News

PLANET CONSTUCTION ZONE

WASHINGTON, D.C (April 1st, 1998) NASA astronomers using the new Keck II telescope in Hawaii have discovered what appears to be the clearest evidence yet of a budding solar system around a nearby star.

At a press conference held in Washington, D.C., on Tuesday, scientists released an image of the probable site of planet formation around a star known as HR 4796, about 220 light-years from Earth in the constellation Centaurus. The image, taken with a sensitive infrared camera developed at NASA’s Jet Propulsion Laboratory (JPL), Pasadena, CA, shows a swirling disk of dust around the star. Within the disk is a telltale empty region that may have been swept clean when material was pulled into newly formed planetary bodies, the scientists said.

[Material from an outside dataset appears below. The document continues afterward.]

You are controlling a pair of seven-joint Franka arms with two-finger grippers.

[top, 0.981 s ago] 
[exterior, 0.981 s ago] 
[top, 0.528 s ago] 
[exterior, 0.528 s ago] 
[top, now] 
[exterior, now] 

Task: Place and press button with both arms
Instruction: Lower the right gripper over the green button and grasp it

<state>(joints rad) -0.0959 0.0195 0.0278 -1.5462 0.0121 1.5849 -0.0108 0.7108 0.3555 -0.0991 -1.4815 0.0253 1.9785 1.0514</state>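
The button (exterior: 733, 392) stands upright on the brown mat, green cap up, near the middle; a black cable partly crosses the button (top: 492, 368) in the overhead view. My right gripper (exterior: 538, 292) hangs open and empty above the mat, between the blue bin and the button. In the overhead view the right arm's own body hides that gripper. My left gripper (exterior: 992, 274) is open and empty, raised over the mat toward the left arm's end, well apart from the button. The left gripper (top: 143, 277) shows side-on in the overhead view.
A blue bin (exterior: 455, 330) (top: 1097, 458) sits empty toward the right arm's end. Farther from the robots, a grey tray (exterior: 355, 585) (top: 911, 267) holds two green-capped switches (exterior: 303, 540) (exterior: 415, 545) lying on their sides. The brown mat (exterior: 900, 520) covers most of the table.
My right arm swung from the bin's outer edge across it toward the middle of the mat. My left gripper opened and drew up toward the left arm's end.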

“This may be what our solar system looked like at the end of its main planetary formation phase,” said Dr. Michael Werner of JPL, who co-discovered the region, along with Drs. David Koerner and Michael Ressler, also of JPL, and Dana Backman of Franklin and Marshall College, Lancaster, PA. “Comets may be forming right now in the disk’s outer portion from remaining debris.”

The discovery was made on March 16 from the giant 33-foot (10-meter) Keck II telescope atop Mauna Kea, Hawaii. Keck II and its twin, Keck I, are the world’s largest optical and infrared telescopes. Attached to the Keck II for this observation was the mid-infrared camera, developed by Ressler at JPL and designed to measure heat radiation.

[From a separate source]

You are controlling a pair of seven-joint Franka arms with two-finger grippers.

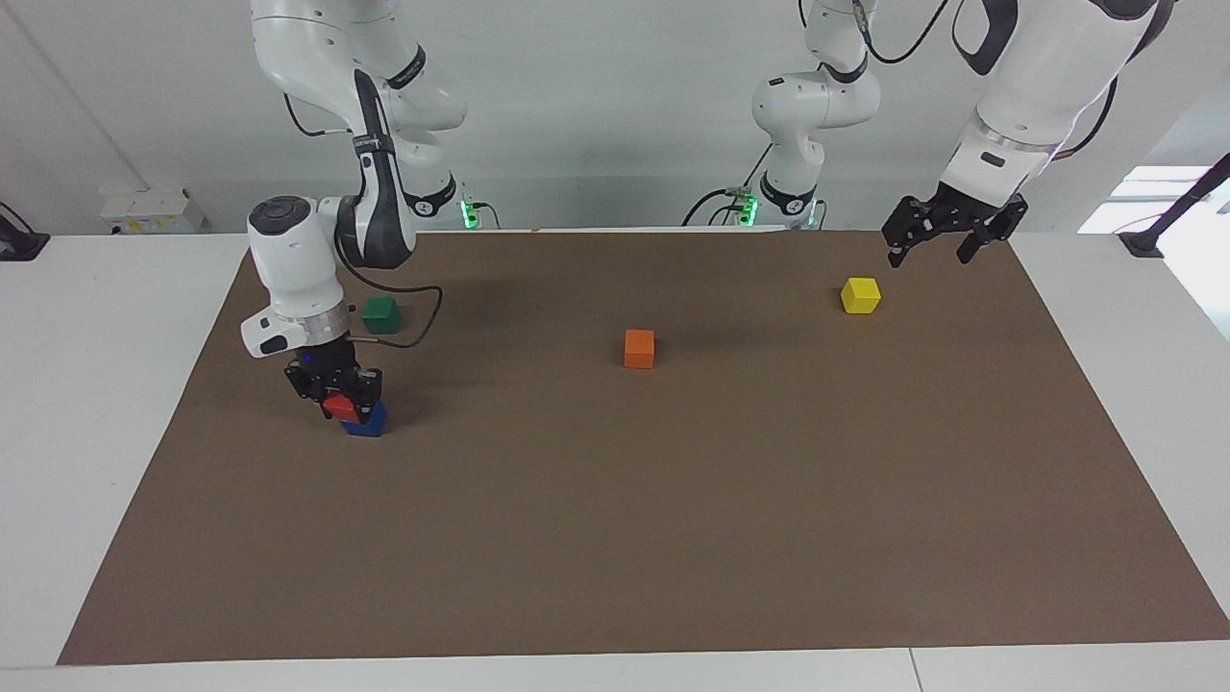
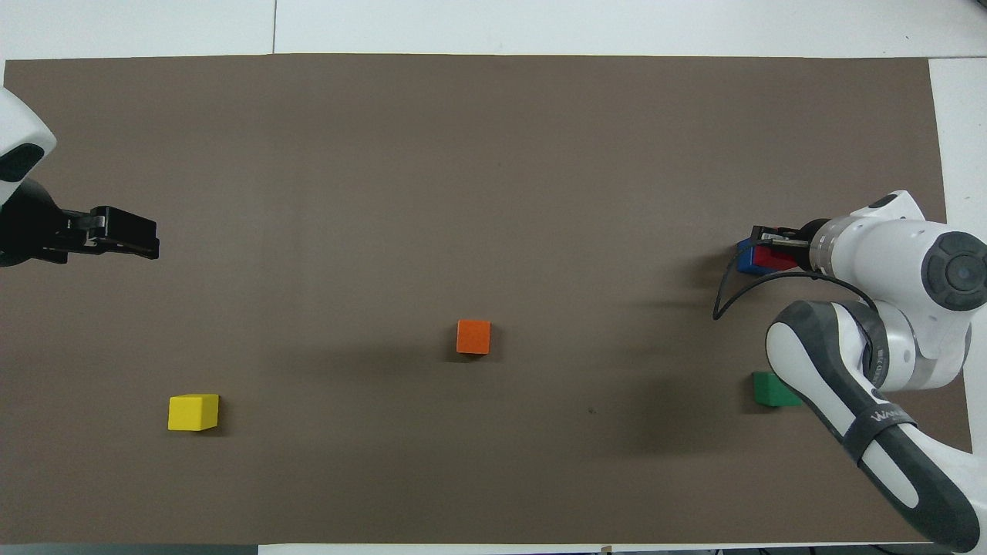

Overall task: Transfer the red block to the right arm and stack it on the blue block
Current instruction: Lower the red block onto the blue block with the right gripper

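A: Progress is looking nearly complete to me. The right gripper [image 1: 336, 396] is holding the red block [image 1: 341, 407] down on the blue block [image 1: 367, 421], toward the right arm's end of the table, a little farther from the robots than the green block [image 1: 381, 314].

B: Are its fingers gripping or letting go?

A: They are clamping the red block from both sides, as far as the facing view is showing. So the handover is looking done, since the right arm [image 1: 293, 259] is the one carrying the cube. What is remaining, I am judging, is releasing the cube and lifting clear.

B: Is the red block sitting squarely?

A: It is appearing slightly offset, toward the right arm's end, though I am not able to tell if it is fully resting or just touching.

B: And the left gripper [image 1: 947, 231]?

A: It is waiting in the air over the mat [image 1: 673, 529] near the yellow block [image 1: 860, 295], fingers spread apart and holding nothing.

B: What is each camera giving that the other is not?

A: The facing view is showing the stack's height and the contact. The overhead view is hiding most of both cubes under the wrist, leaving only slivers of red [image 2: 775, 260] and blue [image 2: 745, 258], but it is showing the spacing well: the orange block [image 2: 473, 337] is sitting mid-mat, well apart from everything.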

The four scientists reported their discovery in a submission to The Astrophysical Journal Letters. The disk was discovered independently and contemporaneously at the Cerro Tololo Observatory in Chile by another team of scientists, led by Ray Jayawardhana of the Harvard-Smithsonian Center for Astrophysics (CfA), Cambridge, MA, and Dr. Charles Telesco of the University of Florida, Gainesville.

Koerner of JPL said the finding represents a “missing link” in the study of how planetary systems are born and evolve. “In a sense, we’ve already peeked into the stellar family album and seen baby pictures and middle-aged photos,” Koerner said. “With HR 4796, we’re seeing a picture of a young adult star starting its own family of planets. This is the link between disks around very young stars and disks around mature stars, many with planets already orbiting them.”

“This is the first infrared image where an entire inner planetary disk is clearly visible,” Werner said. “The planet-forming disk around the star Beta Pictoris was discovered in 1983 by the Infrared Astronomical Satellite (IRAS), and also later imaged with the Hubble Space Telescope, but glaring light from the star partially obscured its disk.”

The apparent diameter of the dust disk around HR 4796 is about 200 astronomical units (one astronomical unit is the distance from Earth to the Sun). The diameter of the cleared inner region is about 100 astronomical units, slightly larger than our own solar system.

HR 4796 was originally identified as an interesting object for further study by Dr. Michael Jura, an astronomy professor at the University of California, Los Angeles. The star, HR 4796, is about 10 million years old and is difficult to see in the continental United States, but is visible to telescopes in Hawaii and the southern hemisphere.

The discovery of the HR 4796 disk was made in just one hour of observing time at Keck, but the JPL team plans to return to Hawaii in June for further studies. They hope to learn more about the structure, composition and size of this disk, and to determine how disks around stars in our galaxy produce planets. They plan to study several other stars as well, including Vega, which was featured prominently in the movie, “Contact.”

The Harvard/Florida research team that also found the HR 4796 disk included Drs. Lee Hartmann and Giovanni Fazio of Harvard-Smithsonian Center for Astrophysics, and Scott Fisher and Dr. Robert Pina of the University of Florida. The Harvard-Florida research team’s instrument, OSCIR, will be attached to the Keck II telescope in early May.

JPL’s use of the Keck telescope is supported by NASA’s Origins program, a series of missions to study the formation of galaxies, stars, planets and life, and to search for Earth-like planets around other stars that might have the right conditions for life.

Said Keck observatory director Fred Chaffee, ” It is very gratifying to see these new exciting results from the Keck telescopes. They are a tribute to not only the astronomers who made
them, but to the engineers and technicians who have brought these marvelous telescopes into being and keep them running night after night. The combination of the telescopes themselves and the rapid development of new infrared-sensitive cameras such as MIRLIN and OSCIR opens, as these recent findings dramatically illustrate, a whole new window on our search for
planets around nearby stars. We’re only just now scratching the surface. These are exciting times.”